Problem requirements ▸ For this exercise, repeat each entry exactly as written.

_ _ _ _ _

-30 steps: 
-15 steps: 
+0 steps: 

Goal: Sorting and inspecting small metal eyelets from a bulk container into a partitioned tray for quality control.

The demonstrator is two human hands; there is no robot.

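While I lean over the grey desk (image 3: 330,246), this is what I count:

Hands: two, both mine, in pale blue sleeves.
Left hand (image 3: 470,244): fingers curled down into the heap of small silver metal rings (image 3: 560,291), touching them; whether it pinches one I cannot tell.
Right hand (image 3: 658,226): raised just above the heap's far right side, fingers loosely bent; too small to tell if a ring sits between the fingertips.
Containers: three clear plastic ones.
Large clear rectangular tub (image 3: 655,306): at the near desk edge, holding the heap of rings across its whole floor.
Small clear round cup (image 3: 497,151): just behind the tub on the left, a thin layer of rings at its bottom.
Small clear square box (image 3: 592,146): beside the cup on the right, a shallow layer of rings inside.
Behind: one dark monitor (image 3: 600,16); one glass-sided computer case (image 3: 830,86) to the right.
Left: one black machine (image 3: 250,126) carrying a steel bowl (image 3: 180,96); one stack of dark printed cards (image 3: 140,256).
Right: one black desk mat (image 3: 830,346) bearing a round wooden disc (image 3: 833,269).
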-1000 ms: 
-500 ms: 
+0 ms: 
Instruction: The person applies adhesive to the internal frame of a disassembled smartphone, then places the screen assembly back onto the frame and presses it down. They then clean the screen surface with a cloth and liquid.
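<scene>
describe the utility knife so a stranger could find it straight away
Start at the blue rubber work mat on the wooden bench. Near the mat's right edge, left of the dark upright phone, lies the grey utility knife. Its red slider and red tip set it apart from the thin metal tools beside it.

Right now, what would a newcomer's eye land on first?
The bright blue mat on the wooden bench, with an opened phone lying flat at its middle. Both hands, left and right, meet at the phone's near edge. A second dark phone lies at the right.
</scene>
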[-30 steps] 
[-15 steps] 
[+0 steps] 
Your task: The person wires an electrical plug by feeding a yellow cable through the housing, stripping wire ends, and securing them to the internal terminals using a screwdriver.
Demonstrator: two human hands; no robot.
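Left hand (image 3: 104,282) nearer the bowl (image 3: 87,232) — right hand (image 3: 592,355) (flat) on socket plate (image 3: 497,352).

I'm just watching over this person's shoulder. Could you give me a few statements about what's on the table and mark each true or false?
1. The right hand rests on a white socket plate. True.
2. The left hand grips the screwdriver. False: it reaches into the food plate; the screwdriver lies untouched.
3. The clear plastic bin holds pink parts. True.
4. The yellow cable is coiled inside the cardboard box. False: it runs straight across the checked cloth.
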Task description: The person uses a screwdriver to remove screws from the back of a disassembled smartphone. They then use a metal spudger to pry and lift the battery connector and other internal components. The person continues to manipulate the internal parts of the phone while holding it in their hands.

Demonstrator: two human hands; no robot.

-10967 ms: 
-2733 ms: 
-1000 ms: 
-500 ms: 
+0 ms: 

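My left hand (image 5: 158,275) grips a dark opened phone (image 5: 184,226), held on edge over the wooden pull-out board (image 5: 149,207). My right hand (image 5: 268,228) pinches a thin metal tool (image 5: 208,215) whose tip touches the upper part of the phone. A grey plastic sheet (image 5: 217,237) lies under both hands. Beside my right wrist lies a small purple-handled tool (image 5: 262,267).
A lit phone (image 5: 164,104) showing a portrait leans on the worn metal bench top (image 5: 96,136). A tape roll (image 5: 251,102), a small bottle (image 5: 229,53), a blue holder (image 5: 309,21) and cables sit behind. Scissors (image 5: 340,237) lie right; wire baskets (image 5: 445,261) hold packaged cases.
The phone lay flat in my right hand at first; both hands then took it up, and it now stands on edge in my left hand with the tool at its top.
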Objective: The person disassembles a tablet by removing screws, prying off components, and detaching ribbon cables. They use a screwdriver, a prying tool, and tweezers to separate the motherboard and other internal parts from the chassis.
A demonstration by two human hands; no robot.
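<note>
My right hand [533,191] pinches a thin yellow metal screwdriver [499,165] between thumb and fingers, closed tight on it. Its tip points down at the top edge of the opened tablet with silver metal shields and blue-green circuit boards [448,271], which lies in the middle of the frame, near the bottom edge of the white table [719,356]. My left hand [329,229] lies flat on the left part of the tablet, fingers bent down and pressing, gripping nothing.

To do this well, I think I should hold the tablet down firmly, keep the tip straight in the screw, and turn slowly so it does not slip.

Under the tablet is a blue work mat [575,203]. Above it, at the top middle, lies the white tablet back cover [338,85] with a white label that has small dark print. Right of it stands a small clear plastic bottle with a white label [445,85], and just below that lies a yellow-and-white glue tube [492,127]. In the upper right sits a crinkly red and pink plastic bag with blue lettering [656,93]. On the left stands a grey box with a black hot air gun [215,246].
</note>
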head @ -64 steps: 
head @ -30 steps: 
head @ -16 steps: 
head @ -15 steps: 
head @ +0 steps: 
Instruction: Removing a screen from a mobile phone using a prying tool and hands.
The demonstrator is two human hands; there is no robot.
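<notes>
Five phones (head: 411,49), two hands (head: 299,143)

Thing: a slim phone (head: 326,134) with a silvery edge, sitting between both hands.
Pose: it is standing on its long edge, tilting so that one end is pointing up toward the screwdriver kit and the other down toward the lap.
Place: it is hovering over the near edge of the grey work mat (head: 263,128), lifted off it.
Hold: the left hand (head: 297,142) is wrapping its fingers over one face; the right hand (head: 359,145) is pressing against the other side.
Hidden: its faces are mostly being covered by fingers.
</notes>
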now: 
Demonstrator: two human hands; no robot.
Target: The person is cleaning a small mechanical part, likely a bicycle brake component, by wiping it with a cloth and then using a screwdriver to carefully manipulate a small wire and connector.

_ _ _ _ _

Result for this task ▸
-30 steps: 
-15 steps: 
+0 steps: 

Goal: Sorting and inspecting small metal eyelets from a bulk container into a partitioned tray for quality control.

The demonstrator is two human hands; there is no robot.

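While I lean over the grey desk (image 3: 330,246), this is what I count:

Hands: two, both mine, in pale blue sleeves.
Left hand (image 3: 470,244): fingers curled down into the heap of small silver metal rings (image 3: 560,291), touching them; whether it pinches one I cannot tell.
Right hand (image 3: 658,226): raised just above the heap's far right side, fingers loosely bent; too small to tell if a ring sits between the fingertips.
Containers: three clear plastic ones.
Large clear rectangular tub (image 3: 655,306): at the near desk edge, holding the heap of rings across its whole floor.
Small clear round cup (image 3: 497,151): just behind the tub on the left, a thin layer of rings at its bottom.
Small clear square box (image 3: 592,146): beside the cup on the right, a shallow layer of rings inside.
Behind: one dark monitor (image 3: 600,16); one glass-sided computer case (image 3: 830,86) to the right.
Left: one black machine (image 3: 250,126) carrying a steel bowl (image 3: 180,96); one stack of dark printed cards (image 3: 140,256).
Right: one black desk mat (image 3: 830,346) bearing a round wooden disc (image 3: 833,269).
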-1000 ms: 
-500 ms: 
+0 ms: 
Instruction: The person applies adhesive to the internal frame of a disassembled smartphone, then places the screen assembly back onto the frame and presses it down. They then clean the screen surface with a cloth and liquid.
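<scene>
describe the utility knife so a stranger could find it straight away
Start at the blue rubber work mat on the wooden bench. Near the mat's right edge, left of the dark upright phone, lies the grey utility knife. Its red slider and red tip set it apart from the thin metal tools beside it.

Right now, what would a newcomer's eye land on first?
The bright blue mat on the wooden bench, with an opened phone lying flat at its middle. Both hands, left and right, meet at the phone's near edge. A second dark phone lies at the right.
</scene>
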[-30 steps] 
[-15 steps] 
[+0 steps] 
Your task: The person wires an electrical plug by feeding a yellow cable through the housing, stripping wire ends, and securing them to the internal terminals using a screwdriver.
Demonstrator: two human hands; no robot.
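Left hand (image 3: 104,282) nearer the bowl (image 3: 87,232) — right hand (image 3: 592,355) (flat) on socket plate (image 3: 497,352).

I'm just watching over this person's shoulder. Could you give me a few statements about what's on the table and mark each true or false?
1. The right hand rests on a white socket plate. True.
2. The left hand grips the screwdriver. False: it reaches into the food plate; the screwdriver lies untouched.
3. The clear plastic bin holds pink parts. True.
4. The yellow cable is coiled inside the cardboard box. False: it runs straight across the checked cloth.
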Task description: The person uses a screwdriver to remove screws from the back of a disassembled smartphone. They then use a metal spudger to pry and lift the battery connector and other internal components. The person continues to manipulate the internal parts of the phone while holding it in their hands.

Demonstrator: two human hands; no robot.

-10967 ms: 
-2733 ms: 
-1000 ms: 
-500 ms: 
+0 ms: 

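My left hand (image 5: 158,275) grips a dark opened phone (image 5: 184,226), held on edge over the wooden pull-out board (image 5: 149,207). My right hand (image 5: 268,228) pinches a thin metal tool (image 5: 208,215) whose tip touches the upper part of the phone. A grey plastic sheet (image 5: 217,237) lies under both hands. Beside my right wrist lies a small purple-handled tool (image 5: 262,267).
A lit phone (image 5: 164,104) showing a portrait leans on the worn metal bench top (image 5: 96,136). A tape roll (image 5: 251,102), a small bottle (image 5: 229,53), a blue holder (image 5: 309,21) and cables sit behind. Scissors (image 5: 340,237) lie right; wire baskets (image 5: 445,261) hold packaged cases.
The phone lay flat in my right hand at first; both hands then took it up, and it now stands on edge in my left hand with the tool at its top.
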Objective: The person disassembles a tablet by removing screws, prying off components, and detaching ribbon cables. They use a screwdriver, a prying tool, and tweezers to separate the motherboard and other internal parts from the chassis.
A demonstration by two human hands; no robot.
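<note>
My right hand [533,191] pinches a thin yellow metal screwdriver [499,165] between thumb and fingers, closed tight on it. Its tip points down at the top edge of the opened tablet with silver metal shields and blue-green circuit boards [448,271], which lies in the middle of the frame, near the bottom edge of the white table [719,356]. My left hand [329,229] lies flat on the left part of the tablet, fingers bent down and pressing, gripping nothing.

To do this well, I think I should hold the tablet down firmly, keep the tip straight in the screw, and turn slowly so it does not slip.

Under the tablet is a blue work mat [575,203]. Above it, at the top middle, lies the white tablet back cover [338,85] with a white label that has small dark print. Right of it stands a small clear plastic bottle with a white label [445,85], and just below that lies a yellow-and-white glue tube [492,127]. In the upper right sits a crinkly red and pink plastic bag with blue lettering [656,93]. On the left stands a grey box with a black hot air gun [215,246].
</note>
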head @ -64 steps: 
head @ -30 steps: 
head @ -16 steps: 
head @ -15 steps: 
head @ +0 steps: 
Instruction: Removing a screen from a mobile phone using a prying tool and hands.
The demonstrator is two human hands; there is no robot.
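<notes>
Five phones (head: 411,49), two hands (head: 299,143)

Thing: a slim phone (head: 326,134) with a silvery edge, sitting between both hands.
Pose: it is standing on its long edge, tilting so that one end is pointing up toward the screwdriver kit and the other down toward the lap.
Place: it is hovering over the near edge of the grey work mat (head: 263,128), lifted off it.
Hold: the left hand (head: 297,142) is wrapping its fingers over one face; the right hand (head: 359,145) is pressing against the other side.
Hidden: its faces are mostly being covered by fingers.
</notes>
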now: 
Demonstrator: two human hands; no robot.
Target: The person is cleaning a small mechanical part, likely a bicycle brake component, by wiping it with a cloth and then using a screwdriver to carefully manipulate a small wire and connector.

The exercise has been completed in full.